青嶺大学編・第49話 ボランティア体験談報告会
青嶺大学編・第49話 ボランティア体験談報告会
十月末。木々が色づき始めた青嶺大学のキャンパスに、少し肌寒い風が吹き抜ける。
午後、教育学部の大講義室では「ボランティア体験談報告会」が行われていた。地域の保育園や小学校、高齢者施設などでボランティア活動を行った学生たちが、それぞれの経験をスライドや口頭で共有し合う、年に一度の恒例行事だ。
壇上に立つのは、サークル「クローバー」の代表、中原先輩。その隣には、マイクを手にした陽翔の姿があった。
(正直、こういう人前で話すの、まだちょっと緊張する……)
陽翔は深呼吸しながら、プロジェクターに映された写真を見た。あの小学校での特別授業の様子。子どもたちが手を挙げたり、笑ったり、少し照れくさそうに話しかけてきたりした、あの瞬間が鮮明に甦る。
「……最初は、自分に“先生っぽいこと”ができるのか不安でした。でも、子どもたちの一つひとつの反応が、自分の言葉や態度にちゃんと応えてくれるとわかったとき、初めて“伝えること”の意味を感じた気がしました」
陽翔の声は、最初こそ硬かったが、次第に自分の言葉で語り始めるにつれて、どこか温かみを帯びてきた。
客席の中ほどで、由愛はその様子を見つめていた。膝の上で手を組み、息をひそめるように。
(……ちゃんと、前に進んでる)
春、うまく話せなかったと言っていた陽翔が、今こうして人前で、自分の気持ちを言葉にしている。それだけで胸が熱くなった。
発表が終わり、会場に拍手が広がる。
その後、由愛も自分の体験を報告した。絵本の読み聞かせ、子どもたちの感情の色を引き出すワークショップ――そして、最後に語ったのは、ある女の子とのふれあいだった。

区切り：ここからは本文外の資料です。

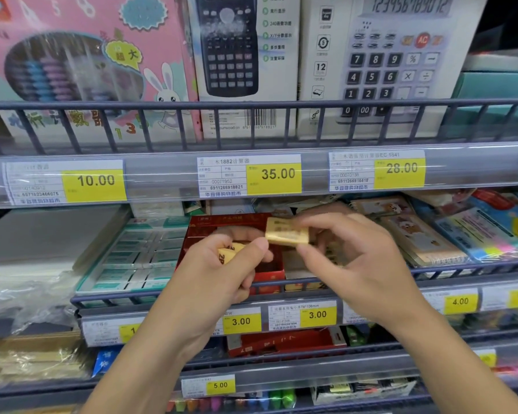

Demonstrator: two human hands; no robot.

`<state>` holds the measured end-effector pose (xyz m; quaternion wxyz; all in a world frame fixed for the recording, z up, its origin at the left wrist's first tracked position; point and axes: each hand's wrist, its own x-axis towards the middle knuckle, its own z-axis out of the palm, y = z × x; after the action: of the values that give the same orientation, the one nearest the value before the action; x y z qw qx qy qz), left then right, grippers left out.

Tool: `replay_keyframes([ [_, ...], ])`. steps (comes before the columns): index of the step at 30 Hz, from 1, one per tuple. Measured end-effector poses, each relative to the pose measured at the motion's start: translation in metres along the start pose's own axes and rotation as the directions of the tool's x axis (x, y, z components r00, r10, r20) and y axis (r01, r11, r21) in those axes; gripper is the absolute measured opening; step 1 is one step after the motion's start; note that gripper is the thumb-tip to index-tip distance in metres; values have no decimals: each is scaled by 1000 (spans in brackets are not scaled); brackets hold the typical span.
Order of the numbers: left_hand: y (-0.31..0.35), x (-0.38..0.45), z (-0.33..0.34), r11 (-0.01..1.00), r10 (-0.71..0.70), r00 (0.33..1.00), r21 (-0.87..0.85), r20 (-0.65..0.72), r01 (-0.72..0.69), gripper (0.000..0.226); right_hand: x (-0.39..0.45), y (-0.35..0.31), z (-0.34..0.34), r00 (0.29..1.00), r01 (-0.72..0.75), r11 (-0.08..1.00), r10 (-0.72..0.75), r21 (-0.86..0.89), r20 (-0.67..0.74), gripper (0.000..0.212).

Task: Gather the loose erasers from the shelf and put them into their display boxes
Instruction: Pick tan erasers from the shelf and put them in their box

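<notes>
Eraser (287,233) pinched in your right hand (353,258) over the red box (269,274), more curled in your left hand (213,273); they look light, firm and slick-wrapped, so I'd grip the long edges and drop each in flat.

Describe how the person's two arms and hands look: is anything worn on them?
Both forearms are bare up to the bottom edge of the picture; no sleeve shows. The left hand and the right hand wear no glove, and no ring, watch or bracelet can be seen. The nails that show look short and unpainted.
</notes>
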<state>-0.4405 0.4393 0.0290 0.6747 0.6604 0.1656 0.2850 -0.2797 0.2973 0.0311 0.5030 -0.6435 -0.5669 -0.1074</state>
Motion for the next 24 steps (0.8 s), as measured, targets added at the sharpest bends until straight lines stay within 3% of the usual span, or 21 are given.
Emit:
replay_keyframes([
  [3,-1,2,-4,997,-23,999,-75,-46,19,6,11,11,-19,983,-182,983,182,-5,23,22],
  [6,-3,4,-8,996,-35,997,-89,-72,29,7,20,25,-30,923,-330,936,347,-124,164,21],
  [12,-5,4,-11,995,-45,996,-90,-71,39,11,28,35,-22,844,-290,906,394,-309,363,22],
  [24,-1,2,-8,984,-49,998,-170,-33,42,21,35,36,-15,803,-238,901,393,-364,449,23],
])
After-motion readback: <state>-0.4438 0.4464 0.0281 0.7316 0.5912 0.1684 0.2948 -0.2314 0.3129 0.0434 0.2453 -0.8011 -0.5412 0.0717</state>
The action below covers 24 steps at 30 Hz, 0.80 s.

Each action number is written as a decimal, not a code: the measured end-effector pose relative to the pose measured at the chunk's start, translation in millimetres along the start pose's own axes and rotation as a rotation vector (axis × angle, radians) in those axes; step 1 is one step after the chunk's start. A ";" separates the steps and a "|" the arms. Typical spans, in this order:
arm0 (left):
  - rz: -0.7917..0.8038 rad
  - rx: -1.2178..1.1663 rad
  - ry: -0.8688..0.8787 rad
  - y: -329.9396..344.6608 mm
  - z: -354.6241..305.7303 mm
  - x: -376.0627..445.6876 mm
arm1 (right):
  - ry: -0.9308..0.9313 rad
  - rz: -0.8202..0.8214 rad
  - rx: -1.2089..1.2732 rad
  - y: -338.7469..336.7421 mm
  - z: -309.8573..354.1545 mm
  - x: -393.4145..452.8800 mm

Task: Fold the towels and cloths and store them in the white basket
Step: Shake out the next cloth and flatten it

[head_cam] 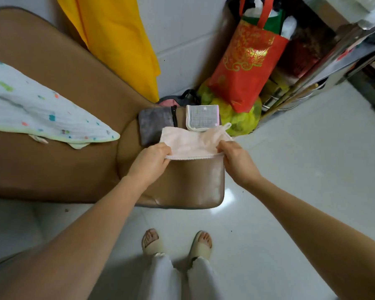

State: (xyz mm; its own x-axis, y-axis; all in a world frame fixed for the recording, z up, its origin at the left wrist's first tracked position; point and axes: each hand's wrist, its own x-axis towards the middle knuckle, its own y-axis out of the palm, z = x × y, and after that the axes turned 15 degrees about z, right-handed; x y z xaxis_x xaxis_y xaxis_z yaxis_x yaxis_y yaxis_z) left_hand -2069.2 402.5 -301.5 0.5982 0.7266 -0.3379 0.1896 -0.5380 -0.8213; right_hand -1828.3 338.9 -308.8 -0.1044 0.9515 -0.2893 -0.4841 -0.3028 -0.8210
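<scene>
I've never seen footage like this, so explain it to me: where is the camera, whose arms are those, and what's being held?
The one picture comes from a camera worn on a person's head, looking down at their own arms and feet. No machine is involved. The left hand and right hand each pinch a near corner of a pink cloth over a brown cushion. Behind it lie a folded grey cloth and a folded grey, white-edged cloth. A dotted white cloth lies unfolded further left. No white basket is visible.
</scene>
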 end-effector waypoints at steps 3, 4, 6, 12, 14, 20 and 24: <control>0.227 0.005 -0.109 43.5 14.4 -0.2 | 0.107 0.178 -0.033 45.5 -14.0 -6.2; 0.313 0.013 -0.150 57.7 18.7 0.9 | 0.147 0.257 -0.059 60.9 -18.3 -8.5; 0.475 0.067 -0.210 84.2 24.9 2.6 | 0.213 0.417 -0.122 88.5 -26.0 -12.1; 0.662 0.186 -0.047 136.9 51.7 12.6 | 0.058 0.575 -0.516 131.4 -46.5 -4.8; 0.805 0.115 0.027 145.5 63.1 18.9 | -0.068 0.634 -0.646 138.2 -58.0 -0.1; 0.818 -0.324 -0.217 144.7 64.1 30.3 | 0.136 0.813 -0.312 135.5 -61.8 0.4; 0.637 -0.378 -0.252 132.5 58.5 41.4 | 0.188 0.761 -0.197 126.8 -55.1 15.1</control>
State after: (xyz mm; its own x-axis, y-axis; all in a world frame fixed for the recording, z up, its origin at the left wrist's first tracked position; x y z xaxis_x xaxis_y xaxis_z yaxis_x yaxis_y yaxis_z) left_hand -2064.8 386.4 -451.2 0.4945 0.2797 -0.8229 0.1485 -0.9601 -0.2371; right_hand -1843.4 311.9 -444.4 -0.1878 0.4607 -0.8675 -0.1754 -0.8847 -0.4319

「“さびしい”って言ってくれたあの子の言葉を、ちゃんと受け止めたかった。大人になるって、子どもの心に気づける力なんだと思います」
由愛の声には、揺るぎない優しさと決意があった。陽翔は、壇上からそれを見つめていた。彼女がいつも大切にしている「誰かに寄り添う強さ」が、まっすぐに伝わってきた。
報告会のあと。夕暮れの中庭。人の流れがまばらになる中、二人は自然と並んで歩いていた。
「……すごかったよ、陽翔の発表」
「いや、そっちこそ。由愛、すごくよかった。……伝わってた、ちゃんと」
言葉が少し照れくさくて、でもその分だけ本気だった。
「なんかね……今日、陽翔の話を聞いてて思ったの。わたし、ちゃんと隣にいたいって。これからも、一緒に悩んだり、喜んだりしたいなって」
立ち止まって、由愛がまっすぐ陽翔を見つめた。風が、落ち葉を揺らす。
陽翔は、静かに頷いた。少しだけ照れくさそうに笑って。
「うん。俺も……そう思ってた」
その距離は、もう前みたいに遠くない。言葉で確かめたぶんだけ、心の距離もそっと近づいていた。
秋の深まりとともに、ふたりの関係もまた、少しだけ大人になっていくのだった。